**EXERCISE OBJECTIVE**
Locate the line bearing "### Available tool" in the material below, then reproduce it and each following line up to and including the line bearing "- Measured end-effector".

**EXERCISE MATERIALS**
= = =

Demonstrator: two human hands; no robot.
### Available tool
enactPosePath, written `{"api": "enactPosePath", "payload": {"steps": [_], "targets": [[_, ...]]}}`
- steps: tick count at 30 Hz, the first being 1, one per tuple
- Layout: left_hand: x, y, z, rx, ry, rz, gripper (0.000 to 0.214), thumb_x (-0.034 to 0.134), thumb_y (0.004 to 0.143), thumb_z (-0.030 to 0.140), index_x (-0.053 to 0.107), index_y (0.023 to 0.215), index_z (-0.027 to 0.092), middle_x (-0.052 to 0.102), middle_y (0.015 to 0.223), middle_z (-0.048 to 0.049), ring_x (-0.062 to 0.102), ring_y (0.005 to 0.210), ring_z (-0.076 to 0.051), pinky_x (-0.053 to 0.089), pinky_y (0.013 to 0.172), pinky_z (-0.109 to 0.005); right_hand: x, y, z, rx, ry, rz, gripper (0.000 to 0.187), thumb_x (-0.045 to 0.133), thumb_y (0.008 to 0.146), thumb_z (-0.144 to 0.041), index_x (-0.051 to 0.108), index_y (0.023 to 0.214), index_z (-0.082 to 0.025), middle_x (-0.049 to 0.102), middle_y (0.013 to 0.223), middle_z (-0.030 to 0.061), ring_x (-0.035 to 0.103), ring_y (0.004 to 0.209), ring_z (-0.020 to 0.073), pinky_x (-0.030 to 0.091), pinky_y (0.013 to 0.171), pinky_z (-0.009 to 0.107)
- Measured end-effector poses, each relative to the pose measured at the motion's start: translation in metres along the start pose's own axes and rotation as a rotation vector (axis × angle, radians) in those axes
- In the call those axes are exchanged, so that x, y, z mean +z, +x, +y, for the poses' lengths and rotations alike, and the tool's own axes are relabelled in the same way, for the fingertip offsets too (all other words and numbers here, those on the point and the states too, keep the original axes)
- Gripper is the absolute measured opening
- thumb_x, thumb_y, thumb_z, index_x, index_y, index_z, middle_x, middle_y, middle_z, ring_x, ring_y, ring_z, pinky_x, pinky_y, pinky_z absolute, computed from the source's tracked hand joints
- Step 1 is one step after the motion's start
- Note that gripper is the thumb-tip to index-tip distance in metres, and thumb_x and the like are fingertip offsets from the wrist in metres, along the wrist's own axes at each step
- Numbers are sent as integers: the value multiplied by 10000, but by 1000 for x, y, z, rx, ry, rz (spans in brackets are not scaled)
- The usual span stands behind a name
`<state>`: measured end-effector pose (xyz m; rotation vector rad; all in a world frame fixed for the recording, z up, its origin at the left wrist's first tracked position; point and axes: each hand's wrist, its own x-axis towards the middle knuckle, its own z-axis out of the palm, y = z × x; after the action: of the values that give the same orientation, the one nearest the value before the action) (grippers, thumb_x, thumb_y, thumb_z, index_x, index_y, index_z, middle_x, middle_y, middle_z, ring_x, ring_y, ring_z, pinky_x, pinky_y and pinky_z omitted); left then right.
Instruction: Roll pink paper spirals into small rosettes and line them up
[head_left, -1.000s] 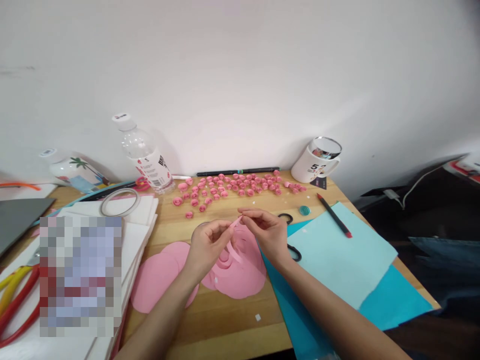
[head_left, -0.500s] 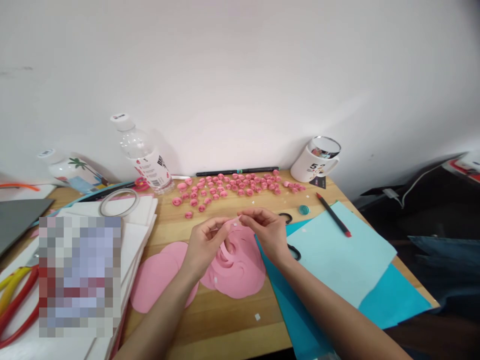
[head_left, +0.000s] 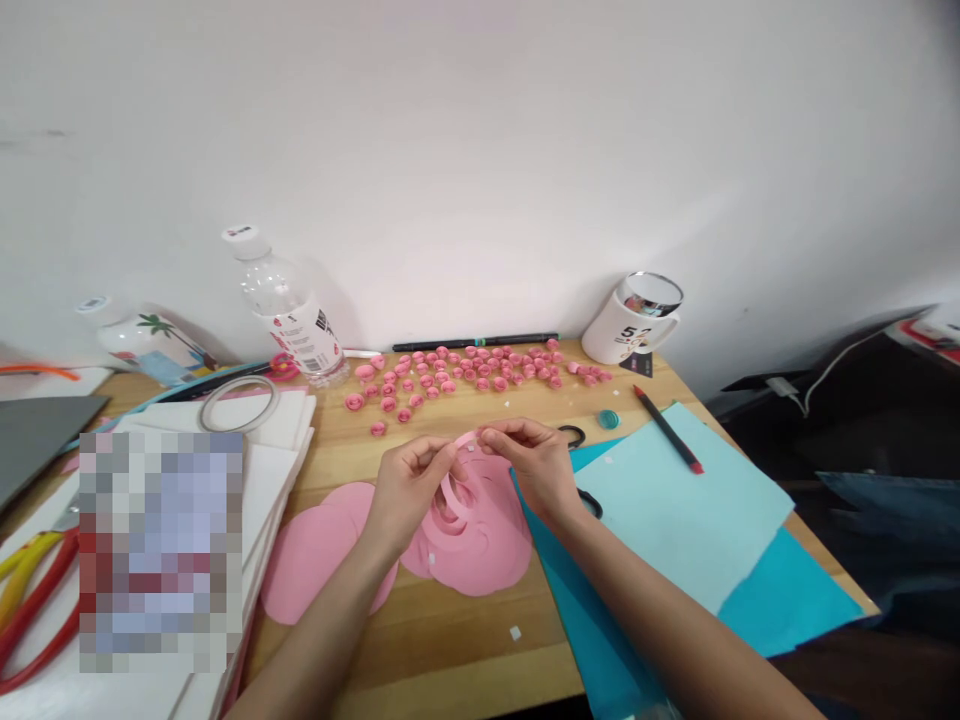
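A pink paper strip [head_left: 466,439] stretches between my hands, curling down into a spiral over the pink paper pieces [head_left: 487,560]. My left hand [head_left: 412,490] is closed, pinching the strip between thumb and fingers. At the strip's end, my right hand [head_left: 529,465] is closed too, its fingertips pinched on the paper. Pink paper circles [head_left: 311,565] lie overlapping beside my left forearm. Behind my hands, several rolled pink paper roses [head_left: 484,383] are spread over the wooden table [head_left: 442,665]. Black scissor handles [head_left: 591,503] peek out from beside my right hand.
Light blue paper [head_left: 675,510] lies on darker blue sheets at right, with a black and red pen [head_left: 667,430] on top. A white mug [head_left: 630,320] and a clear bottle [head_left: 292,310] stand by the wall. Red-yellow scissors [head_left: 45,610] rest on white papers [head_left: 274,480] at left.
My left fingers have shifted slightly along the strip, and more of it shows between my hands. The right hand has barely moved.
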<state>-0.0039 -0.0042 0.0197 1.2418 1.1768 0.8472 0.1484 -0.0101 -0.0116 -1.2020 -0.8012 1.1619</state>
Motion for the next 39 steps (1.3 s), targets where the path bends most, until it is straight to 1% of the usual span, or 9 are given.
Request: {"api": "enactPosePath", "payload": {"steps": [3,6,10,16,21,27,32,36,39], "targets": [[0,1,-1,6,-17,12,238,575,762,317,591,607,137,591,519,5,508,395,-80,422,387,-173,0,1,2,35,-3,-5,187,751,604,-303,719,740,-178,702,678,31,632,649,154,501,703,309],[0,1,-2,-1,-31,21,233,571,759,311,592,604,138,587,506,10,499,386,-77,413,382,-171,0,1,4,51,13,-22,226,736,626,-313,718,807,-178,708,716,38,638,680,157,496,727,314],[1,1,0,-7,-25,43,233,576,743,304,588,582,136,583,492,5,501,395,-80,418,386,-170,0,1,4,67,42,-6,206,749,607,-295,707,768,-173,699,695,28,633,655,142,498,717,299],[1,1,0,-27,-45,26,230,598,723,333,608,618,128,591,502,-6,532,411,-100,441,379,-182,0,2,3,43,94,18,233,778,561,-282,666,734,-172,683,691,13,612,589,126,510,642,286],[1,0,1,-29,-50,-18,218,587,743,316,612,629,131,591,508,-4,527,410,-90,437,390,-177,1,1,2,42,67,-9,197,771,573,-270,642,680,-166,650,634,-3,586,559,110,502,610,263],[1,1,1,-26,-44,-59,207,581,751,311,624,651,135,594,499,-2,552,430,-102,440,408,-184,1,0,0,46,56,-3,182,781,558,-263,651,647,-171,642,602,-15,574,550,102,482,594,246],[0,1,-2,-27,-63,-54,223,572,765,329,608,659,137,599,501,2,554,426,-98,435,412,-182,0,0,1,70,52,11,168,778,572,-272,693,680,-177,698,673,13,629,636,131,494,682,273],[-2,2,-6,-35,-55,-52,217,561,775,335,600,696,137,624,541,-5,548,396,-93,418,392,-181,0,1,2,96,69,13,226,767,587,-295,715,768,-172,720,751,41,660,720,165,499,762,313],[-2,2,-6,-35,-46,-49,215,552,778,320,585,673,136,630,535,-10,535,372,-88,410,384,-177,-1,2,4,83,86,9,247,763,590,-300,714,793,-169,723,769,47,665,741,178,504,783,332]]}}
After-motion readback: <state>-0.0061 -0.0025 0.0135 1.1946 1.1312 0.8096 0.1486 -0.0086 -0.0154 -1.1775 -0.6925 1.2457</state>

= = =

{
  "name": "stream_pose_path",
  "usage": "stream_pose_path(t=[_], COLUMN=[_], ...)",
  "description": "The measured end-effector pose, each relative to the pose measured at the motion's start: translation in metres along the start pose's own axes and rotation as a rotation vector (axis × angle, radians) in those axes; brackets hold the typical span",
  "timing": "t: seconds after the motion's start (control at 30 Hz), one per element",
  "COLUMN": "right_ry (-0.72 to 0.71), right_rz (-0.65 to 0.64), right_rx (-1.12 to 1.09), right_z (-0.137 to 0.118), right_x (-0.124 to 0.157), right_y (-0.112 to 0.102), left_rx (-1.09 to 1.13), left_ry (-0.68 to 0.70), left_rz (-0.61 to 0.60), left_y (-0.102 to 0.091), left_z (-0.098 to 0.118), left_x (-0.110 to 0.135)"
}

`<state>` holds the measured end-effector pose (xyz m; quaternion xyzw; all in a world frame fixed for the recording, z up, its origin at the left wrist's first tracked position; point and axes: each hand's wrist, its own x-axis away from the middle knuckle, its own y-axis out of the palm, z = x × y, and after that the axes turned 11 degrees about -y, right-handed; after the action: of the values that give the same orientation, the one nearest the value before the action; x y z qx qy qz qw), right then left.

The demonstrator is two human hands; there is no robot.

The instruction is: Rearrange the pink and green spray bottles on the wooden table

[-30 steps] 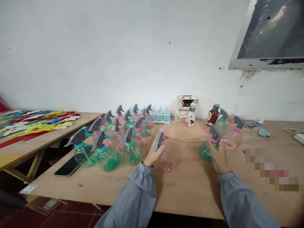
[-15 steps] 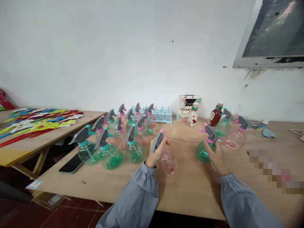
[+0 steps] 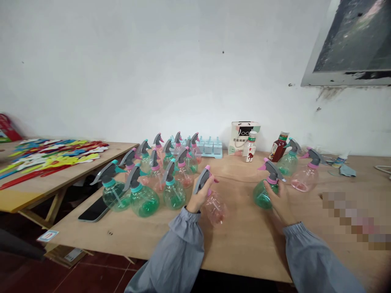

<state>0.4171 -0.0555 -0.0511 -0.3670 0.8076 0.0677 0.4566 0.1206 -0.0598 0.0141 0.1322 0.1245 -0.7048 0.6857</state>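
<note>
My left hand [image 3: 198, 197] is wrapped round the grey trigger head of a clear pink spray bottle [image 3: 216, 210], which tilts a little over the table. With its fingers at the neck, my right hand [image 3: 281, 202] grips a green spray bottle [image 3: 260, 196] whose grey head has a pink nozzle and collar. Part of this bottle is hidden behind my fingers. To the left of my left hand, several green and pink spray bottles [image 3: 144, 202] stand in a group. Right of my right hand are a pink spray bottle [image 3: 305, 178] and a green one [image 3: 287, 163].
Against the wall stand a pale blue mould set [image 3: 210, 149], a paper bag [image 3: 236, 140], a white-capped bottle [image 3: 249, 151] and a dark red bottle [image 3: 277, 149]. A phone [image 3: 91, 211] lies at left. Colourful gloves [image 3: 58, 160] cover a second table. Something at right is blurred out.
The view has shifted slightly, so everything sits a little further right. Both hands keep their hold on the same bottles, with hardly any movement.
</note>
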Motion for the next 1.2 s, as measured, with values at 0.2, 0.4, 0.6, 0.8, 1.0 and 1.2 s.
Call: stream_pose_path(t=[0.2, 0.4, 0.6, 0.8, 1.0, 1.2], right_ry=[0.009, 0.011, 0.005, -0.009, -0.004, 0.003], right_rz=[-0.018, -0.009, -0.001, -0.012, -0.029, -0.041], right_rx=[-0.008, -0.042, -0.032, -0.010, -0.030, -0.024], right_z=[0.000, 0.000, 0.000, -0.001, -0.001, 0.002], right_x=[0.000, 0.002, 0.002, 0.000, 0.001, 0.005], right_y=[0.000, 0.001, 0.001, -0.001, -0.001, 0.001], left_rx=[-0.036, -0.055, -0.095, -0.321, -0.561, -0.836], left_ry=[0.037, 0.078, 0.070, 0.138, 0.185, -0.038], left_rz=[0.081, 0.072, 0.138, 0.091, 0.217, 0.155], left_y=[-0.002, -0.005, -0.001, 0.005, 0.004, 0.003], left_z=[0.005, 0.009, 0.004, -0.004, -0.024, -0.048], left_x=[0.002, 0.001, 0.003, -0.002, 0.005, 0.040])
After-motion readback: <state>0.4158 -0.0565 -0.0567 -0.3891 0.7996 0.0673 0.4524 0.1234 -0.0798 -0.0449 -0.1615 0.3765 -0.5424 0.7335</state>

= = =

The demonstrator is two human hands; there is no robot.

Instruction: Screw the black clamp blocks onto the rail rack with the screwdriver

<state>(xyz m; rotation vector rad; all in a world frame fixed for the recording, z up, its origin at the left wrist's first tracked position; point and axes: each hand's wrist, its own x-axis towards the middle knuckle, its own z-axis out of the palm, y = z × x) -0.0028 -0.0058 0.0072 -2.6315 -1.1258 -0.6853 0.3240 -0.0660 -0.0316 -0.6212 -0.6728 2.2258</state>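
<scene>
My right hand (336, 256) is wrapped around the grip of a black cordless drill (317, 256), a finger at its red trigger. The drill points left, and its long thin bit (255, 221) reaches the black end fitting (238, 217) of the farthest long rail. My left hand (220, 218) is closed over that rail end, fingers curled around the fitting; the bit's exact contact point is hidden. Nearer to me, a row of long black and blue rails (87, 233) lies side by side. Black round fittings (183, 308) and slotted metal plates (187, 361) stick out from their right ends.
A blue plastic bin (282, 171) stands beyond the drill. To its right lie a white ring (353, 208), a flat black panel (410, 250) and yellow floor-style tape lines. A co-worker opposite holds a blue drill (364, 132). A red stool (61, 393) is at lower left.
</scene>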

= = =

**RESULT**
### Available tool
enactPosePath, written `{"api": "enactPosePath", "payload": {"steps": [_], "targets": [[_, ...]]}}`
- steps: tick count at 30 Hz, the first being 1, one per tuple
- Layout: left_hand: x, y, z, rx, ry, rz, gripper (0.000 to 0.214), thumb_x (-0.034 to 0.134), thumb_y (0.004 to 0.143), thumb_z (-0.030 to 0.140), index_x (-0.053 to 0.107), index_y (0.023 to 0.215), index_z (-0.027 to 0.092), middle_x (-0.052 to 0.102), middle_y (0.015 to 0.223), middle_z (-0.048 to 0.049), ring_x (-0.062 to 0.102), ring_y (0.005 to 0.210), ring_z (-0.076 to 0.051), pinky_x (-0.053 to 0.089), pinky_y (0.013 to 0.172), pinky_z (-0.109 to 0.005); right_hand: x, y, z, rx, ry, rz, gripper (0.000 to 0.187), thumb_x (-0.045 to 0.133), thumb_y (0.008 to 0.146), thumb_z (-0.144 to 0.041), index_x (-0.051 to 0.108), index_y (0.023 to 0.214), index_z (-0.082 to 0.025), middle_x (-0.049 to 0.102), middle_y (0.013 to 0.223), middle_z (-0.030 to 0.061), ring_x (-0.035 to 0.103), ring_y (0.004 to 0.209), ring_z (-0.020 to 0.073), pinky_x (-0.030 to 0.091), pinky_y (0.013 to 0.171), pinky_z (-0.009 to 0.107)
- Measured end-effector poses, each relative to the pose measured at the motion's start: translation in metres along the start pose's own axes and rotation as a rotation vector (axis × angle, radians) in those axes

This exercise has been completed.